Seperti sore kemarin, Pudin baru terbangun bermalas-malasan di kursi beranda ketika Uda Zainal, suami Bainar, muncul di tangga rumah, pulang bekerja. Pudin terkejut dan terbangun sebab suara Uda Zainal mengucapkan salam. Lebih dari itu tak ada mereka bicara. Sebab, Uda Zainal tak pula banyak bicara dengan Pudin. Paling tiga patah kata, basa basi, dan Uda Zainal akan langsung masuk kamar. Karena, mereka sama-sama tahu, sama-sama segan. Tentu keduanya sadar diri, bahwa tak baik antara mamak-rumah dengan semenda bicara banyak, apalagi bicara yang tak penting atau tak patut.
Bainar malas menanyakan langsung pada Pudin kenapa ia tak pulang ke Maryam. Ia tahu betul tabiat adiknya yang keras, yang tidak suka ditanya-tanya, tidak suka dicampuri urusannya. Manalagi Bainar hapal betul, darah muda Pudin yang masih berumur dua puluh tujuh tahun itu, masih mudah menggelegak kalau tidak suka dengan sesuatu. Jika Pudin marah, cintang-perenang isi rumah. Mungkin kursi itu patah-patah, mungkin jam dinding, yang melayang dari tempatnya, atau piring nasi yang sedang ditangannya (kalau ia sedang makan) berterbangan ke halaman. Jangankan untuk bertanya, melihat tajam sorot matanya yang lubuk dalam itu, mungkin Bainar sudah gemetar duluan.
* * *
Lima hari berturut-turut, Bainar mulai tidak tenang pikiran melihat adiknya. Pastilah ada perkara yang sedang disembunyikannya, kira Bainar. Meskipun dulu tabiat kasar dan angkuh itu sering nyasar padanya, Bainar tetap perhatian pada Pudin. Berkarat rotan pun, berpatah-tulang pun, ia tetap adik kandung, sedarah-sedaging, seibu-sebapak baginya, yang tiada dua saudara lagi, pikir Bainar. 

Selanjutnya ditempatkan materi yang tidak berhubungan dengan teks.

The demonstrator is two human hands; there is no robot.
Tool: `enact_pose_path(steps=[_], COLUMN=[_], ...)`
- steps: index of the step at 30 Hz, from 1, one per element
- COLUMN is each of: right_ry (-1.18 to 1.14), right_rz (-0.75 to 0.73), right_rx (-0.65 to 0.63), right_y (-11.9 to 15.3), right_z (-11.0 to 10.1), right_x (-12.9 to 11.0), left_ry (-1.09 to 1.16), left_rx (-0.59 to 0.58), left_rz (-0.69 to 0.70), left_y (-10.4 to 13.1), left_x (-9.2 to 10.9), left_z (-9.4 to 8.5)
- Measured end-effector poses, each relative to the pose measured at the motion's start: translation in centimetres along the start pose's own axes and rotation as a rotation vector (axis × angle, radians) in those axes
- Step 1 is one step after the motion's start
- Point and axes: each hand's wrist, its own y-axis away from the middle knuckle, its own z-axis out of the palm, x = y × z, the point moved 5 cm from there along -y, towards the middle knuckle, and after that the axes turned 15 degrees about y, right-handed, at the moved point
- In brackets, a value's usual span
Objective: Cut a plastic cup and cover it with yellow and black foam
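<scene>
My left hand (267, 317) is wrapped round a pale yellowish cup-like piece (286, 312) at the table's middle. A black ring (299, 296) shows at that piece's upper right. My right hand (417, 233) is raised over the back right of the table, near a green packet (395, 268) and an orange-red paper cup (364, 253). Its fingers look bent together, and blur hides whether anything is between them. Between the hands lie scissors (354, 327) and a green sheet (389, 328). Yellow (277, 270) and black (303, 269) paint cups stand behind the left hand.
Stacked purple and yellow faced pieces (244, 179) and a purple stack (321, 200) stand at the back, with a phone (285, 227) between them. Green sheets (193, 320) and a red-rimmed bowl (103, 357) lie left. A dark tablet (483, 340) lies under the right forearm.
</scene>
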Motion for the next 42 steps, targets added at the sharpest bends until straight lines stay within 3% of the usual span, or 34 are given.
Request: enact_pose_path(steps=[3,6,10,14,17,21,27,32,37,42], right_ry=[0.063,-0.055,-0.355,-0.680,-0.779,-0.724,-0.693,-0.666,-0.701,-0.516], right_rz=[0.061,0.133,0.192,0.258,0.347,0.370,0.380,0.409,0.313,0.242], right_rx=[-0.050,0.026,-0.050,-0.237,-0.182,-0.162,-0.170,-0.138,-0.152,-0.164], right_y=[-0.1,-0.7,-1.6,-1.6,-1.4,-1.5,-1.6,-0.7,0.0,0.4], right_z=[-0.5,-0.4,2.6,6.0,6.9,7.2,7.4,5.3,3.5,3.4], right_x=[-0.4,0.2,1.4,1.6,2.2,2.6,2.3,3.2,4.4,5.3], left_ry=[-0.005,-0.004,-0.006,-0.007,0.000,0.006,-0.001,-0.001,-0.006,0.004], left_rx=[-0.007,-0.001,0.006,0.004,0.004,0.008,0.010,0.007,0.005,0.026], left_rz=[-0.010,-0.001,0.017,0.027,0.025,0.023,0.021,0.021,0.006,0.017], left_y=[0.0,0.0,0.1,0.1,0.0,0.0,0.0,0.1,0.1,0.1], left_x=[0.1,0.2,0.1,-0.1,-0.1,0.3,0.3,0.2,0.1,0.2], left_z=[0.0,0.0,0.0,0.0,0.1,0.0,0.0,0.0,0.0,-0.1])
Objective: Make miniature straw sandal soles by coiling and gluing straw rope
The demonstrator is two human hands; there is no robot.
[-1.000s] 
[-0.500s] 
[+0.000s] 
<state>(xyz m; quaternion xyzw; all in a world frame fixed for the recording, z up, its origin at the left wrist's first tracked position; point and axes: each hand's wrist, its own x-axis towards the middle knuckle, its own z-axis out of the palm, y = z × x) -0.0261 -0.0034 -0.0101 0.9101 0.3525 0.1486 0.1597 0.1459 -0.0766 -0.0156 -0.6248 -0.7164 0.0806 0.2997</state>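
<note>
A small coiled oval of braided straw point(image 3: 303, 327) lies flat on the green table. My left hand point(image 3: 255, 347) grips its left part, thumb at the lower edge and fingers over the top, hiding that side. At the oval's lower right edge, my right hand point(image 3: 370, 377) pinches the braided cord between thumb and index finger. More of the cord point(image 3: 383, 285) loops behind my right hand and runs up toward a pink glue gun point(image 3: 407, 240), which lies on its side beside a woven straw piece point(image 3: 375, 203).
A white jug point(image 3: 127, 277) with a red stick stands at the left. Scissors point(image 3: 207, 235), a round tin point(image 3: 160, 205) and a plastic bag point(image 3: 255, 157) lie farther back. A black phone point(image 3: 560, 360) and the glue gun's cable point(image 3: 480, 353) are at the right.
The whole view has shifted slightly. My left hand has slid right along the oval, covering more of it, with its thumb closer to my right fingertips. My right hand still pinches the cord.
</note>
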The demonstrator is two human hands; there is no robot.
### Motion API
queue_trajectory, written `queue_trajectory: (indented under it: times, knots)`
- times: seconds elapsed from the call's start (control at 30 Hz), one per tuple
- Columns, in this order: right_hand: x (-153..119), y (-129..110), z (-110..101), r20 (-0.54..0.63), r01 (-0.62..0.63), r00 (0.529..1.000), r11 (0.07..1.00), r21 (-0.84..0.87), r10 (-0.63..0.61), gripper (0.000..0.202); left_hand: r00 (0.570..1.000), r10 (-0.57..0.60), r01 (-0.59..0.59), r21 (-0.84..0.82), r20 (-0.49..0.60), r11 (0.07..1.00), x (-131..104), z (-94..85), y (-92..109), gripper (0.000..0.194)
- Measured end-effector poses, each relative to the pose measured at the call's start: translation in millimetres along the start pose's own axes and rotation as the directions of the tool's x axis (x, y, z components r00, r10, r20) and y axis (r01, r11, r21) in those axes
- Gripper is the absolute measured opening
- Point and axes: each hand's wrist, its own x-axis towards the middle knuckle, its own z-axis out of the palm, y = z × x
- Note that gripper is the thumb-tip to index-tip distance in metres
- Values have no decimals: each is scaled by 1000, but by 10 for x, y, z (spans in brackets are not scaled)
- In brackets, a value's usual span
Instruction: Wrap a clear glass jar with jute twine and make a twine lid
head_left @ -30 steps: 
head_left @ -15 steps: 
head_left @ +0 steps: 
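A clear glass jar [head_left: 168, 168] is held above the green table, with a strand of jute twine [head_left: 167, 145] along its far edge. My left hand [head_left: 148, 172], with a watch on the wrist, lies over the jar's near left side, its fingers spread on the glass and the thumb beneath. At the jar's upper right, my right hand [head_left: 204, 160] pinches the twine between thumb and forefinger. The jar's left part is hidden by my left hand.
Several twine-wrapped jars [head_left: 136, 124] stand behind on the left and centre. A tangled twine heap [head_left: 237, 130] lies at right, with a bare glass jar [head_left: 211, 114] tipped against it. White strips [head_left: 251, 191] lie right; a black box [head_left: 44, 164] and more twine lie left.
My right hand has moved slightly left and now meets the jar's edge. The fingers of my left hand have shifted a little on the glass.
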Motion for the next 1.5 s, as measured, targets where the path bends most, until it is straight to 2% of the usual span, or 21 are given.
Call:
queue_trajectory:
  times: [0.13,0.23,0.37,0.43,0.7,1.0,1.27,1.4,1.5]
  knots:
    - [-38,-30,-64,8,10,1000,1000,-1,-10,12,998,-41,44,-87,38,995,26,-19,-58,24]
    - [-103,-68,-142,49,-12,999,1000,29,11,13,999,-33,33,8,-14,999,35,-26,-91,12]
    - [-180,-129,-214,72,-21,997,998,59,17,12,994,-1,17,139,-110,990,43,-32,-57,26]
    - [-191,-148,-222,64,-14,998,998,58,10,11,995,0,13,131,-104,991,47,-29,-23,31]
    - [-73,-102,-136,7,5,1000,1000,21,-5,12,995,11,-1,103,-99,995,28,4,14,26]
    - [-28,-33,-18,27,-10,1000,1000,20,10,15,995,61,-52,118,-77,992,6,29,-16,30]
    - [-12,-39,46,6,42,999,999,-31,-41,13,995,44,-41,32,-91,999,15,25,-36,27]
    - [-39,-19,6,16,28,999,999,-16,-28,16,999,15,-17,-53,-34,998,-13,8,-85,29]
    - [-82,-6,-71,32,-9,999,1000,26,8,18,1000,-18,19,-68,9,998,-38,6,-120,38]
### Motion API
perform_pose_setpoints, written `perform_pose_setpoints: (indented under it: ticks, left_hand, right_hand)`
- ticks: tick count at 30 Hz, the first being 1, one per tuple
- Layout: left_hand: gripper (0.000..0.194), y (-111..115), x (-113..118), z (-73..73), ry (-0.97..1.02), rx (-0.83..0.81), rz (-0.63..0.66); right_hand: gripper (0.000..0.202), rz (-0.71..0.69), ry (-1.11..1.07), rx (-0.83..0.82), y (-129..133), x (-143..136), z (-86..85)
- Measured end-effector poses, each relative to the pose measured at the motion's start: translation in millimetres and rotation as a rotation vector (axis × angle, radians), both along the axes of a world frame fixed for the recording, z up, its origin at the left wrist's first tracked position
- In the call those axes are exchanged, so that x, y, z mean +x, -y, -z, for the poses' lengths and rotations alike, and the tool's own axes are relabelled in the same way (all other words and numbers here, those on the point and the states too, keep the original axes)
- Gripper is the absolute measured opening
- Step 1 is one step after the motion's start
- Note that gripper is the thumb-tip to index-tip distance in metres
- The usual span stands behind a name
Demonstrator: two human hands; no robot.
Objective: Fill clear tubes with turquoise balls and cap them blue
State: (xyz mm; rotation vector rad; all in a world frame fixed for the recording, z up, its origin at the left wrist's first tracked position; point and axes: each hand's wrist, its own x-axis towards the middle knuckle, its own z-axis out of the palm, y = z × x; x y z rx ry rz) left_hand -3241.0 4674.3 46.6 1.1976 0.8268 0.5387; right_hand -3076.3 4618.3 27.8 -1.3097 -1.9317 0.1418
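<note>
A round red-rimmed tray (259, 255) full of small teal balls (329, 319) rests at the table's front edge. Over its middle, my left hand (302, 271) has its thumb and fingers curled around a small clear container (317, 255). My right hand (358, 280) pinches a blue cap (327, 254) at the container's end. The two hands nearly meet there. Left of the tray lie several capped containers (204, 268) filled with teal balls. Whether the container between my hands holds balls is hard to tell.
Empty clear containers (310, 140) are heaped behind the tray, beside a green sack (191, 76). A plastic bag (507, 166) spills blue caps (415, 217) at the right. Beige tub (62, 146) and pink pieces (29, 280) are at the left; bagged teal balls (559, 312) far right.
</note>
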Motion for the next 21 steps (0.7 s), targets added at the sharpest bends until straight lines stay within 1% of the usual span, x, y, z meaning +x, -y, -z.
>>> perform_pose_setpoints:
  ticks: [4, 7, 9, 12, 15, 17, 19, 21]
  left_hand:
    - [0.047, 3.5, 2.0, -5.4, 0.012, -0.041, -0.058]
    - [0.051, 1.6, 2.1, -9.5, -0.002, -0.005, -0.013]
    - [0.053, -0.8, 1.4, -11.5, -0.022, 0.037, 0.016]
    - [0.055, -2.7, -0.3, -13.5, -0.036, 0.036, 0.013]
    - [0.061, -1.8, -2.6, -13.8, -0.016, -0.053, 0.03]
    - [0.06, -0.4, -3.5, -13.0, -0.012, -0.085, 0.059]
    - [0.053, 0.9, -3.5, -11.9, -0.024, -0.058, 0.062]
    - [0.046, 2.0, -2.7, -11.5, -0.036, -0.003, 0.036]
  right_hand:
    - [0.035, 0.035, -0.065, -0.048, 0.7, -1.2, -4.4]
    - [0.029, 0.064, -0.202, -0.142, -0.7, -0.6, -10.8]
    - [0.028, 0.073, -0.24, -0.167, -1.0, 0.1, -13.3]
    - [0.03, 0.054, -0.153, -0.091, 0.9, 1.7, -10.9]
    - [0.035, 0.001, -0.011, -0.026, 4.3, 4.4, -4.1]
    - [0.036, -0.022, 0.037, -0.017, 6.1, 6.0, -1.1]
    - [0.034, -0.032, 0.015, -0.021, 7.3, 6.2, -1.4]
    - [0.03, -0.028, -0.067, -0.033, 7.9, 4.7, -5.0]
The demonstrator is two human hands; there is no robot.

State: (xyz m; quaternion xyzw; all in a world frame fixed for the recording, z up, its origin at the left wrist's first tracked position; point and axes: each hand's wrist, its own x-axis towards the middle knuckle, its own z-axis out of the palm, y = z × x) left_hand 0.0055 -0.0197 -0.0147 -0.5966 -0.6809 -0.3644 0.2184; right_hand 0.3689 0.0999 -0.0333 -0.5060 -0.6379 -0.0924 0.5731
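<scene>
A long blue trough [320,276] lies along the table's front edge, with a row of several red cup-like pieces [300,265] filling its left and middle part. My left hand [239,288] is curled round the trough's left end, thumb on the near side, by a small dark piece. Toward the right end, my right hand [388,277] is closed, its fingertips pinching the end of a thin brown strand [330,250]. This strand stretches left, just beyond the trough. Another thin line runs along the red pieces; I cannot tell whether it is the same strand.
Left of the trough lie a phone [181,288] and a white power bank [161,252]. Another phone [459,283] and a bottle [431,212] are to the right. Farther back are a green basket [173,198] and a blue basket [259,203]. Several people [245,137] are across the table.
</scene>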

Ia risau melihat Pudin tiap bangun pagi, duduk di beranda. Murung. Seakan tidak di badan pikirannya. Kalau Bainar menyiapkan minum pagi buat suaminya, mau tak mau ia buatkan juga segelas kopi buat Pudin. Bainar juga hapal adukan kopi yang disukai Pudin: kental dengan sedikit gula. Agak pahit. Kalau kopi itu tidak berkenan di lidahnya, ya, ia akan membiarkan saja, tidak diminumnya lagi.

Hari ini Bainar mulai menerka-nerka. Apa benar yang dikatakan Uda Zainal sebelum mereka tidur tadi malam, yang justru setelah mendengarnya, membuat mata Bainar tidak dapat dipejamkan lagi. Menurut Uda Zainal, Pudin mungkin sedang manggok dari istrinya, Maryam. “Barangkali Pudin dan Maryam sedang bertengkar, berselisih paham, tak sepikiran, tidak seiya-sekata,” uda Zainal menjelaskan.

“Biasanya begitu tanda-tanda seorang laki-laki manggok terhadap suaminya. Ia tidak akan pulang ke rumah si istri. Si laki bakal pulang ke kampungnya. Dahulu, orang yang sedang manggok tidur di surau, makan di lepau, layaknya laki-laki bujang. Tapi sekarang orang sudah tidak ada lagi tidur di surau. Itulah sebabnya Pudin pulang ke sini, di larut malam, agar tidak tampak oleh orang kampung,” begitu Uda Zainal menerangkan. Bainar terheran, dan tertawa dalam hati saja mendapatkan keterangan itu. Ia tidak pernah tahu sekalipun tentang itu. Lagi pula, sepuluh tahun pernikahan dengan Uda Zainal, meskipun belum dikaruniai keturunan, tidak sekalipun suaminya itu melakukan manggok. 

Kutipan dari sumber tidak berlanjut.